F IRST A MENDMENT TO C REDIT A GREEMENT

This FIRST AMENDMENT TO CREDIT AGREEMENT (this “ First Amendment ”), dated as of January 13, 2006, is among GAINSCO, INC., a Texas corporation (“ Borrower ”), each other Obligor, and THE FROST NATIONAL BANK, a national banking association (“ Lender ”).

RECITALS:

Borrower and Lender have previously entered into the Credit Agreement dated as of September 30, 2005 (such agreement, together with all amendments and restatements, the “ Credit Agreement ”).

Borrower has requested amendments to certain provisions of the Credit Agreement.

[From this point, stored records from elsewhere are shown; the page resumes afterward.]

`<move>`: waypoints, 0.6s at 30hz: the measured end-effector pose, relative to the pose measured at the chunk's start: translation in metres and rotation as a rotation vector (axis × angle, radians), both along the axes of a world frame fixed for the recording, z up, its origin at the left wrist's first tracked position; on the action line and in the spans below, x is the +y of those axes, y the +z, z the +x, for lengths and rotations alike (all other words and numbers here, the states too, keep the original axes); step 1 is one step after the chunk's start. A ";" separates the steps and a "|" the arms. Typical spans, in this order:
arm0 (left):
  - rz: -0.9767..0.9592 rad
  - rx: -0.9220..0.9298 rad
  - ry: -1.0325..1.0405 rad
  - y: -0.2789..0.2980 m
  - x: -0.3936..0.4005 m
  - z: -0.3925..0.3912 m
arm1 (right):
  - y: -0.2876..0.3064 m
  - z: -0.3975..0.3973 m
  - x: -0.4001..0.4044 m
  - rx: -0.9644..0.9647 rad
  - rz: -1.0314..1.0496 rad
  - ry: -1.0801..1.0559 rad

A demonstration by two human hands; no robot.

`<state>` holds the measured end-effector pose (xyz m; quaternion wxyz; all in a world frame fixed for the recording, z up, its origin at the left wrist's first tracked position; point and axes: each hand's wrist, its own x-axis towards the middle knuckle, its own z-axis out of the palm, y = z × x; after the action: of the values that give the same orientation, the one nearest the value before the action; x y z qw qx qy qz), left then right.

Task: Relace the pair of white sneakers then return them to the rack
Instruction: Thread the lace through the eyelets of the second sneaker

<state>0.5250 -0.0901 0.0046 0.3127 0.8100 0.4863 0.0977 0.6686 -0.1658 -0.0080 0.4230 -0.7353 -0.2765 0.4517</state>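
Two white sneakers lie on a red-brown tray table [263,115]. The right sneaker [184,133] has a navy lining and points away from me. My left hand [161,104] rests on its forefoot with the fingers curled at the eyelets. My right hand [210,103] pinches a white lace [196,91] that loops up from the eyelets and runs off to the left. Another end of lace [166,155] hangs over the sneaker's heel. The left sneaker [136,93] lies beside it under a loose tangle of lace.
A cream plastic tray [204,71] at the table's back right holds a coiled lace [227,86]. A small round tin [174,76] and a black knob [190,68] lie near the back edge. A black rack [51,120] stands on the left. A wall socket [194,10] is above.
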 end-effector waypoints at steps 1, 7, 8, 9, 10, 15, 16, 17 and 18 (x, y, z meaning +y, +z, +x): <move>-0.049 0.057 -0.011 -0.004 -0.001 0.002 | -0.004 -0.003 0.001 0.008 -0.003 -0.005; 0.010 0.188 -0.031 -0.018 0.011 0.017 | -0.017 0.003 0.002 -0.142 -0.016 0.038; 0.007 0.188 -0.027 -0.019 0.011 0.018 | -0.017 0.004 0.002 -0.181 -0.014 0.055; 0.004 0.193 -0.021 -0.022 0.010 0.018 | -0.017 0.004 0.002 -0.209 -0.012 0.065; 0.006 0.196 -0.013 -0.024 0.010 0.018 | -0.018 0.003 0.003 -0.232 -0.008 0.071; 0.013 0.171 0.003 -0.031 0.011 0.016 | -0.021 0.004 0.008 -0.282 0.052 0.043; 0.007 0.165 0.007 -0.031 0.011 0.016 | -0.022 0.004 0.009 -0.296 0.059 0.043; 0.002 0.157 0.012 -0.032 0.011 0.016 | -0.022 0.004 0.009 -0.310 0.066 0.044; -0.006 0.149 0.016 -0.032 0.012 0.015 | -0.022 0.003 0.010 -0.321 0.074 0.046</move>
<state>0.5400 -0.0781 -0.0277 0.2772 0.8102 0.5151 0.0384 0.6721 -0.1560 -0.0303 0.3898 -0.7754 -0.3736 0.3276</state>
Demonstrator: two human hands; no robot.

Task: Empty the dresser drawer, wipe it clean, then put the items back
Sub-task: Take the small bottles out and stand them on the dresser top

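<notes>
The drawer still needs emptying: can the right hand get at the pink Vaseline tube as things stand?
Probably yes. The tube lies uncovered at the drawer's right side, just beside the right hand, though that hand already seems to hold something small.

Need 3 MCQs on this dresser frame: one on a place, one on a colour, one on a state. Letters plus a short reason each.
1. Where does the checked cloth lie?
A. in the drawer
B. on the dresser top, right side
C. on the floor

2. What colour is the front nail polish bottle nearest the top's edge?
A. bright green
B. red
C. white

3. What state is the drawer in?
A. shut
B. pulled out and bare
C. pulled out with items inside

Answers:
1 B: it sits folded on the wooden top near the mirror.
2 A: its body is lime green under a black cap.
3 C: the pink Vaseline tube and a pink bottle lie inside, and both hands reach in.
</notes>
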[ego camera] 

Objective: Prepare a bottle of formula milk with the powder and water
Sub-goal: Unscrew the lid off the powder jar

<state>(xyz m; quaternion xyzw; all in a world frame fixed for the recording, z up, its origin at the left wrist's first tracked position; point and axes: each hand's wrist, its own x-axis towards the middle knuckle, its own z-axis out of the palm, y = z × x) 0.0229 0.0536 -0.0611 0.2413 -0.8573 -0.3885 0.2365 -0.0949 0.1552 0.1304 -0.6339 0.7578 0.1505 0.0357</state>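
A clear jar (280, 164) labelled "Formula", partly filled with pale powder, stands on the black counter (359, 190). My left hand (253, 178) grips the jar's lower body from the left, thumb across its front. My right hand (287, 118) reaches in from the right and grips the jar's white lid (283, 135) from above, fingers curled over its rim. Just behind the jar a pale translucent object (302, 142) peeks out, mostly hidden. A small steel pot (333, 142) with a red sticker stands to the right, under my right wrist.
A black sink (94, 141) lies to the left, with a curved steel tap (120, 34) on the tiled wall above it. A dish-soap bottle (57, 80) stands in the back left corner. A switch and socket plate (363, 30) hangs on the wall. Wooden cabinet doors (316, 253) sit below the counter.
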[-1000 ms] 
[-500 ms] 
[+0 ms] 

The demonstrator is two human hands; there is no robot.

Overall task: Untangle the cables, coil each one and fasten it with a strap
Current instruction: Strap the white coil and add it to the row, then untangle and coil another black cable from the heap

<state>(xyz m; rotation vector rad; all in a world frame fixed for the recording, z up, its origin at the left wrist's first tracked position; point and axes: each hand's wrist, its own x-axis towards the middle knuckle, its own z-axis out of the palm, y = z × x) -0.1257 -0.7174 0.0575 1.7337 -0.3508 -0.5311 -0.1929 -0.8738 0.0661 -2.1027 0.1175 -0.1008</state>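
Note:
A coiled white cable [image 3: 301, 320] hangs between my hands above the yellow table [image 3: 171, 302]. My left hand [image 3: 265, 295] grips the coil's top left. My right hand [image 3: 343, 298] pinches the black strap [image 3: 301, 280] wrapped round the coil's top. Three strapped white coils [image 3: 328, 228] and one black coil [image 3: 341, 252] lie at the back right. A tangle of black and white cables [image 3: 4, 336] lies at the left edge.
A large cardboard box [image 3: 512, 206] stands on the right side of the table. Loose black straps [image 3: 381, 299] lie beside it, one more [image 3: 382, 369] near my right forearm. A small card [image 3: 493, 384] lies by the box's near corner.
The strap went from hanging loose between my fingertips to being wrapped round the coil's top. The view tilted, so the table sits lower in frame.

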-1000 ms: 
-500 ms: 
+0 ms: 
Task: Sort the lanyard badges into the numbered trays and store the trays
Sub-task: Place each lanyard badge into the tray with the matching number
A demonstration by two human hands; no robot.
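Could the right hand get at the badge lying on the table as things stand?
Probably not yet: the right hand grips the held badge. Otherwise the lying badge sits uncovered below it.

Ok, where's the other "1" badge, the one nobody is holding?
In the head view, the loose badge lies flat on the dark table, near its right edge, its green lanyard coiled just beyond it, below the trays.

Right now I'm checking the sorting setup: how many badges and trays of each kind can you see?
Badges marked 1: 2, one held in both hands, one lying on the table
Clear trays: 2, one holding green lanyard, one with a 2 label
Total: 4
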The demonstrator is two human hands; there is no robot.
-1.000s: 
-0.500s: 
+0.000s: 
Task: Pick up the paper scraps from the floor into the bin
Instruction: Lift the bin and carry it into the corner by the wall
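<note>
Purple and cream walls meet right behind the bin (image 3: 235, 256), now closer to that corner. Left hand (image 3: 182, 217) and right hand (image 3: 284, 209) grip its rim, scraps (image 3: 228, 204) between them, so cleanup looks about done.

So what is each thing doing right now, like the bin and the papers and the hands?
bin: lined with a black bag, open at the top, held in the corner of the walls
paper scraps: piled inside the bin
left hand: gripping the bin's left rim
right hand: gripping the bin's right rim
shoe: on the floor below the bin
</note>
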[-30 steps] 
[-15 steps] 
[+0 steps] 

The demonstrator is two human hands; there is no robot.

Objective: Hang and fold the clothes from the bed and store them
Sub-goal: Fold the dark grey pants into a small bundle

Lender has agreed to amend the Credit Agreement, subject to the terms of this First Amendment.

AGREEMENT:

NOW, THEREFORE, in consideration of the premises and mutual covenants herein contained, the parties hereto agree as follows:

ARTICLE I

Definitions

1.1 Definitions . All capitalized terms not otherwise defined herein have the same meaning as in the Credit Agreement.

ARTICLE II

Amendments to Credit Agreement

2.1 Amendments to Credit Agreement Section 1.1 .

(a) Section 1.1 is amended by adding the following in alphabetical order:

Permitted Subordinated Debt ” means Debt of Borrower or any Subsidiary which (a) is unsecured, (b) does not benefit from any sinking fund or similar arrangement, and (c) is subject to terms and conditions (including being fully subordinated to the payment and performance of all Obligations, payment provisions, covenants and default provisions) acceptable to Lender.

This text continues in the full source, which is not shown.